WORK TO COMPLETE —
The data below holds a line containing "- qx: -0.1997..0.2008" and a line containing "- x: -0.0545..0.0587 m"; please quote exactly those two lines and every line between them, and nothing else.

DATA TO USE —
○ ○ ○ ○ ○ ○ ○
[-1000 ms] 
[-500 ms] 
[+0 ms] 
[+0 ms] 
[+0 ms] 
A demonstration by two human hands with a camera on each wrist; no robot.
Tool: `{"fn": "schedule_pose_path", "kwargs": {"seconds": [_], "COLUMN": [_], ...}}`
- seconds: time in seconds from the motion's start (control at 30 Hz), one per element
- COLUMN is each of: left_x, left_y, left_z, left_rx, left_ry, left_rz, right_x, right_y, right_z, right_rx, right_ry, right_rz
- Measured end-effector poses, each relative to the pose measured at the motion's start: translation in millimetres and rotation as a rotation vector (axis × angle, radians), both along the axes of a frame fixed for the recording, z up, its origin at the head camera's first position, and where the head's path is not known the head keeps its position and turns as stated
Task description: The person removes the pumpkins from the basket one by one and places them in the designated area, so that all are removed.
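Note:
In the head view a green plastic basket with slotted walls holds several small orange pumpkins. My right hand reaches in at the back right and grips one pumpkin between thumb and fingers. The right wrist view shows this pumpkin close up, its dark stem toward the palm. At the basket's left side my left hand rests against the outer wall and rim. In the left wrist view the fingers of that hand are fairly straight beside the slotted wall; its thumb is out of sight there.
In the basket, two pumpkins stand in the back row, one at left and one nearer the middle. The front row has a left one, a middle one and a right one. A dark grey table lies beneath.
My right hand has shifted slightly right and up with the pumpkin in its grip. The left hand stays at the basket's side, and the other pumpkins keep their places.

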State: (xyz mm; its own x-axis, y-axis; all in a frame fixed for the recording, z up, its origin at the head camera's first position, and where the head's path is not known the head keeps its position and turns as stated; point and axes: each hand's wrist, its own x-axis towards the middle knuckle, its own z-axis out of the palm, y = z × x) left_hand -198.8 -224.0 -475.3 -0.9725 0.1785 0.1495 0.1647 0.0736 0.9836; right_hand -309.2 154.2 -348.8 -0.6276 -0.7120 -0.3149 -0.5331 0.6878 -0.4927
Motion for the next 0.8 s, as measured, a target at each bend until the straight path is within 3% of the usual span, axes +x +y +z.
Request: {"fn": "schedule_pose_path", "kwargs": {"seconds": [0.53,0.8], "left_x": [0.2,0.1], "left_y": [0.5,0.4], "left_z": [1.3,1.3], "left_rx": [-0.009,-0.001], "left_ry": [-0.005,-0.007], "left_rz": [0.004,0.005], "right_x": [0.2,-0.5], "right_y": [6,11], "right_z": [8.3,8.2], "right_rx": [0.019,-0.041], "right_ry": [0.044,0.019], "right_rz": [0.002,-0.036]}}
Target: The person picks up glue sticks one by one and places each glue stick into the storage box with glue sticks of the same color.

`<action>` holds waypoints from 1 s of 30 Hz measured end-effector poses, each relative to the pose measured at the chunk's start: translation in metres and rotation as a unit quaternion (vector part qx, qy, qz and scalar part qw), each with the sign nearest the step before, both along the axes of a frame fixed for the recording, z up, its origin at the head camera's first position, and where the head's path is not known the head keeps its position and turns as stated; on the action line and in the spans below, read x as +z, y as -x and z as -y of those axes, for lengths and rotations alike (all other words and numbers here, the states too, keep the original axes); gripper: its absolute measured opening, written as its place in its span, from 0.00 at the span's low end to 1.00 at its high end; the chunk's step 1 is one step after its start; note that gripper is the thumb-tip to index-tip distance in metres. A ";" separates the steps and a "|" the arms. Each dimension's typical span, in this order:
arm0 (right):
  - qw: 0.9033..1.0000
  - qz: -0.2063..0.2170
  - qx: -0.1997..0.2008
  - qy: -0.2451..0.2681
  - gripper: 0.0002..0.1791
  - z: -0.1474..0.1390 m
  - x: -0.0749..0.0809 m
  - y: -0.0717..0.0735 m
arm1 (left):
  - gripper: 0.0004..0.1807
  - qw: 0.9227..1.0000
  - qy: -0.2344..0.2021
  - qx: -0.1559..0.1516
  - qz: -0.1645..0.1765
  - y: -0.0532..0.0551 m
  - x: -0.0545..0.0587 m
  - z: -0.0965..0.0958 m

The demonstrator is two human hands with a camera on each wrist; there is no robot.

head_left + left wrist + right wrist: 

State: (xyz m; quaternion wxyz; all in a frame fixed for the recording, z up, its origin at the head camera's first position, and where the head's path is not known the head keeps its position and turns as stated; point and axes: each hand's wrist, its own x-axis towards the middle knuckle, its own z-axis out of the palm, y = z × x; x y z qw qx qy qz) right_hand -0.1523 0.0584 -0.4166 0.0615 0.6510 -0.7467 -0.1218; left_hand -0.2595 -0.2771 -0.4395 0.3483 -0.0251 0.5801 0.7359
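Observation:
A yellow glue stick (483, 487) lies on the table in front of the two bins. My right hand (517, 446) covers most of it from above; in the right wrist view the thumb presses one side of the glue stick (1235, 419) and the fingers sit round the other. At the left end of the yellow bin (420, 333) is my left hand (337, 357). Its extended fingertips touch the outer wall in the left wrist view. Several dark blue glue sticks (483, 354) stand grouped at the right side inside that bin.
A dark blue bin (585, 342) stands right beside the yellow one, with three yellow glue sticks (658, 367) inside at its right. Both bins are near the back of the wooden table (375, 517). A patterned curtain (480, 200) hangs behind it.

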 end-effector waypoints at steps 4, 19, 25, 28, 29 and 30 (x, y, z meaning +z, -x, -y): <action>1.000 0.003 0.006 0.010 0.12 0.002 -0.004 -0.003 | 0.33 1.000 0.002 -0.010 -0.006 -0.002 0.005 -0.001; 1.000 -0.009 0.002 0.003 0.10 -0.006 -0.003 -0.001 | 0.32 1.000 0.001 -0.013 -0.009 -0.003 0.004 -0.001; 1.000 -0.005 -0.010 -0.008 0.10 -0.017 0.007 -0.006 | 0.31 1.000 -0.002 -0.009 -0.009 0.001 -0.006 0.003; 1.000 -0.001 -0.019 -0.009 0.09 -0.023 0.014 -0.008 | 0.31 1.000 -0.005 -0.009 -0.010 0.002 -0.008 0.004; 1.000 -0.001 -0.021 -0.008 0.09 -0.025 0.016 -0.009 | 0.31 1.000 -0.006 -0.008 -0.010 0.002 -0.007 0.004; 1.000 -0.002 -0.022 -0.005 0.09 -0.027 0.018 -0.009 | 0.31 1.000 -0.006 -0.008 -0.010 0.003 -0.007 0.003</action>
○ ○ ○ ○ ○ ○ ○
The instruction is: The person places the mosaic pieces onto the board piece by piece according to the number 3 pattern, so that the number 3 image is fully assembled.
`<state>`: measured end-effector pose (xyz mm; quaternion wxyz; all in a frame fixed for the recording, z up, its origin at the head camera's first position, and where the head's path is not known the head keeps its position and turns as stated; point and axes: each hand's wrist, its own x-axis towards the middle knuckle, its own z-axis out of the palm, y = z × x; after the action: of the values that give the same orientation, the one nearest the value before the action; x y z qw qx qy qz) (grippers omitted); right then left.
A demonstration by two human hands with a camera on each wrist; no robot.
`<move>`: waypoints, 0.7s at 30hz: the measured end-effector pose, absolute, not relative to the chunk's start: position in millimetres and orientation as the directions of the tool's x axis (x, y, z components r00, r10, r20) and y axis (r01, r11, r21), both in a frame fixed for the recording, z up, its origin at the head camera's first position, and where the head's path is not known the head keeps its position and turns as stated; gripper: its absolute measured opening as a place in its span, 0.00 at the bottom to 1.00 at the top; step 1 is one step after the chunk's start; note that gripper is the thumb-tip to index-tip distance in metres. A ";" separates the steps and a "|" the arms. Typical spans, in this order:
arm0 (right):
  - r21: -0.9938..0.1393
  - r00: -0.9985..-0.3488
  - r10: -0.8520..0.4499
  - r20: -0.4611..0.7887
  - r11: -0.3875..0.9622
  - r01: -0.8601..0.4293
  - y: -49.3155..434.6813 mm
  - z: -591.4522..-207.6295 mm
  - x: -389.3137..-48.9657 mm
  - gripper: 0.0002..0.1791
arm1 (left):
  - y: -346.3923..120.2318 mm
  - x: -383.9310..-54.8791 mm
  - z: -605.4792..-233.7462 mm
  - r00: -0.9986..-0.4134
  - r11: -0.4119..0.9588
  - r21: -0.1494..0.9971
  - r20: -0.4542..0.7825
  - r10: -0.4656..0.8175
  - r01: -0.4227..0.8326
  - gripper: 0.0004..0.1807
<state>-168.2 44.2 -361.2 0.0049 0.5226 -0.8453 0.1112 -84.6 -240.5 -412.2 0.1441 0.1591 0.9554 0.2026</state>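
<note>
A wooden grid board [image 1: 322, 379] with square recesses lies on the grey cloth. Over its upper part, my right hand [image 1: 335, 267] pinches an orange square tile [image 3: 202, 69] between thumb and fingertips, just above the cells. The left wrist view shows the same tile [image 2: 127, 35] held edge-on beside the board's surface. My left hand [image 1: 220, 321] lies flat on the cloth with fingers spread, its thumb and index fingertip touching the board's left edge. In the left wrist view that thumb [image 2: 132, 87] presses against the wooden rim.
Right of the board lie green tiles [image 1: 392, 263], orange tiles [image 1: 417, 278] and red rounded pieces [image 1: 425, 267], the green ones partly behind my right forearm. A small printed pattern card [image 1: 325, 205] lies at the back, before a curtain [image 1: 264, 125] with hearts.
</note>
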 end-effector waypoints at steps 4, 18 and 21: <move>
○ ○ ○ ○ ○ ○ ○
RESULT —
  - qx: -0.1997..0.2008
  - qy: -0.2451..0.2681
  - gripper: 0.0002..0.1791
  - z: -0.1474..0.1390 m
  - x: -0.0749..0.0809 m
  - y: -0.0717..0.0735 m
arm1 (left):
  - gripper: 0.0004..0.1807
  - qw: 0.9227..1.0000
  - qy: -0.2344..0.2021
  - qx: -0.1559..0.1516
  - qz: -0.1645..0.1765
  - y: -0.0532..0.0551 m
  - x: -0.0545..0.0587 m

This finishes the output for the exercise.